Each line of the listing where "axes" appears should be reported.

--------------------

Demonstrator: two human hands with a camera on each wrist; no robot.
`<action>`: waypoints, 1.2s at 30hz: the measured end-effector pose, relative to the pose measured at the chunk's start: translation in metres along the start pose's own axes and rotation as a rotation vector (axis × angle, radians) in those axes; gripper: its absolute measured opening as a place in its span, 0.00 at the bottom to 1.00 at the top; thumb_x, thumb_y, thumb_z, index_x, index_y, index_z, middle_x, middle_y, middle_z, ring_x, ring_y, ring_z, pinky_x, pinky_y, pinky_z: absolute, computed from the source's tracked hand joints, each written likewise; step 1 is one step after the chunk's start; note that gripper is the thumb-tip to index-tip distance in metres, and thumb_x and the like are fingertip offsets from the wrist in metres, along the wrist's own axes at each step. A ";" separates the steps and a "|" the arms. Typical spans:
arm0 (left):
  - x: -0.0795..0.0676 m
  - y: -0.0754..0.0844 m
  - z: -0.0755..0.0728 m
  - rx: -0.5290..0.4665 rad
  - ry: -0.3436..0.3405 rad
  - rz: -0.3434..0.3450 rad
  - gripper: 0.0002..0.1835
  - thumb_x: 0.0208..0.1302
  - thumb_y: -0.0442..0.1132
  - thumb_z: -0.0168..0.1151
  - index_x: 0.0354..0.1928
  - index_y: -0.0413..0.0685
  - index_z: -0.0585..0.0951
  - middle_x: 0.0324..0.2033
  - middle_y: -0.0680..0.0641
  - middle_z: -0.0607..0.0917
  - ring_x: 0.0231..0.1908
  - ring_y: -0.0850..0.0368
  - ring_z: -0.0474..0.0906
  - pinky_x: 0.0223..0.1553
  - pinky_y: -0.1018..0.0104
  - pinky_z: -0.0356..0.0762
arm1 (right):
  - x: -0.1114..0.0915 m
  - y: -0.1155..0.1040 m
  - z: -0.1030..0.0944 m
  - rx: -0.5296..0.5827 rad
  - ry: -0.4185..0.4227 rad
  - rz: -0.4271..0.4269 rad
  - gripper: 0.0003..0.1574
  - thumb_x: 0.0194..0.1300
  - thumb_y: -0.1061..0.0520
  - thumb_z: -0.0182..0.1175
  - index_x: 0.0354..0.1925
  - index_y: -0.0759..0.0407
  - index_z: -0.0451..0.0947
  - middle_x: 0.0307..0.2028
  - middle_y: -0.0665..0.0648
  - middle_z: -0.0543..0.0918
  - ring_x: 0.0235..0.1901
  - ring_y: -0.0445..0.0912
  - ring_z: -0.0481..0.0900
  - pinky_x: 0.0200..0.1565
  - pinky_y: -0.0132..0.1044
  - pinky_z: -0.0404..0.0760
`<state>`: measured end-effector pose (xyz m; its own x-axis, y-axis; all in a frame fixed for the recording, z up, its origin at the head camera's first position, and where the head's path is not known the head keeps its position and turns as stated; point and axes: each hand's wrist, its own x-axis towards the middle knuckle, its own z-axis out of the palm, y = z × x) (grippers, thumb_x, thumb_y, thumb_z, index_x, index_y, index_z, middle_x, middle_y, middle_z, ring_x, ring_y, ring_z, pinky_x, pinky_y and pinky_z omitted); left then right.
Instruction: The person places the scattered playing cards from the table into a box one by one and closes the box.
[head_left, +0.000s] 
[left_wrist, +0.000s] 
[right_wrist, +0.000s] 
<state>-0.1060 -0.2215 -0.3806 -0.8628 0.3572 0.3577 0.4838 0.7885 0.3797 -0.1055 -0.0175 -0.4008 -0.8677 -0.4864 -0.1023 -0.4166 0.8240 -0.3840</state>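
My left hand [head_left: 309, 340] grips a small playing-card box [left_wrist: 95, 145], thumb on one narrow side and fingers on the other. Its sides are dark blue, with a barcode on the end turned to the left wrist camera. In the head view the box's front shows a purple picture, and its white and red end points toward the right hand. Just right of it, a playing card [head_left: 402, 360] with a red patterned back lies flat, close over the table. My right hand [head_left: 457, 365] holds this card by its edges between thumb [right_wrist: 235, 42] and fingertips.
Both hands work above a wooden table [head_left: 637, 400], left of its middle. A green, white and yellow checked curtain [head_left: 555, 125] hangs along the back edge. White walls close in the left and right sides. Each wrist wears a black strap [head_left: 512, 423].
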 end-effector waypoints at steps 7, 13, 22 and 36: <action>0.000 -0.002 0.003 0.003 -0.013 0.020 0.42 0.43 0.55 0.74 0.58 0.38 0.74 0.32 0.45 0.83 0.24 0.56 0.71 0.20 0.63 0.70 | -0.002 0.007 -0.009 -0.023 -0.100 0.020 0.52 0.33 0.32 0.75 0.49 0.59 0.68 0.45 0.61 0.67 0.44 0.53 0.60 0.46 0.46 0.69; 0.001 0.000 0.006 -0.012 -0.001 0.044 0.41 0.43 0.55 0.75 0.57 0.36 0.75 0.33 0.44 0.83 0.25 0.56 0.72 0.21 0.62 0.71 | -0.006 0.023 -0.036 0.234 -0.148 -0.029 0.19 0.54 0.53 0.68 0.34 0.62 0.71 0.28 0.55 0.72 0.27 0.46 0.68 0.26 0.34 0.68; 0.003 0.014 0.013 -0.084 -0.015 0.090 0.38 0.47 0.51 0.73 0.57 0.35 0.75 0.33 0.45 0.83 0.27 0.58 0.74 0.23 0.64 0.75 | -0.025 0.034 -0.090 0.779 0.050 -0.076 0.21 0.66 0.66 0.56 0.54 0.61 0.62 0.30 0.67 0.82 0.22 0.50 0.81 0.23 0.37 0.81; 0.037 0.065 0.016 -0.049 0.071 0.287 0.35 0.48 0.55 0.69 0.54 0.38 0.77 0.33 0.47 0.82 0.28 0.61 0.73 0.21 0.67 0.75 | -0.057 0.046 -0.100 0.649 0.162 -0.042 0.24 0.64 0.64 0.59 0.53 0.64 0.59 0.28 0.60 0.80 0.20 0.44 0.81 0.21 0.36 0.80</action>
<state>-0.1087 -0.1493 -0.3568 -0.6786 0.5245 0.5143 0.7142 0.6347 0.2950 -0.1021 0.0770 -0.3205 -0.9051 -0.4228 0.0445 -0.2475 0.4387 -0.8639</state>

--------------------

▶ **WRITTEN ANSWER**:
`<action>`: waypoints, 1.2s at 30hz: the measured end-effector pose, relative to the pose measured at the chunk's start: translation in metres along the start pose's own axes and rotation as a rotation vector (axis × angle, radians) in those axes; gripper: its absolute measured opening as a place in its span, 0.00 at the bottom to 1.00 at the top; thumb_x, thumb_y, thumb_z, index_x, index_y, index_z, middle_x, middle_y, middle_z, ring_x, ring_y, ring_z, pinky_x, pinky_y, pinky_z: absolute, computed from the source's tracked hand joints, each written likewise; step 1 is one step after the chunk's start; note that gripper is the thumb-tip to index-tip distance in metres, and thumb_x and the like are fingertip offsets from the wrist in metres, along the wrist's own axes at each step. A ";" separates the steps and a "|" the arms. Typical spans:
`<state>`: measured end-effector pose (xyz m; its own x-axis, y-axis; all in a frame fixed for the recording, z up, its origin at the head camera's first position, and where the head's path is not known the head keeps its position and turns as stated; point and axes: each hand's wrist, its own x-axis towards the middle knuckle, its own z-axis out of the palm, y = z × x) (grippers, thumb_x, thumb_y, thumb_z, index_x, index_y, index_z, middle_x, middle_y, middle_z, ring_x, ring_y, ring_z, pinky_x, pinky_y and pinky_z omitted); left then right.

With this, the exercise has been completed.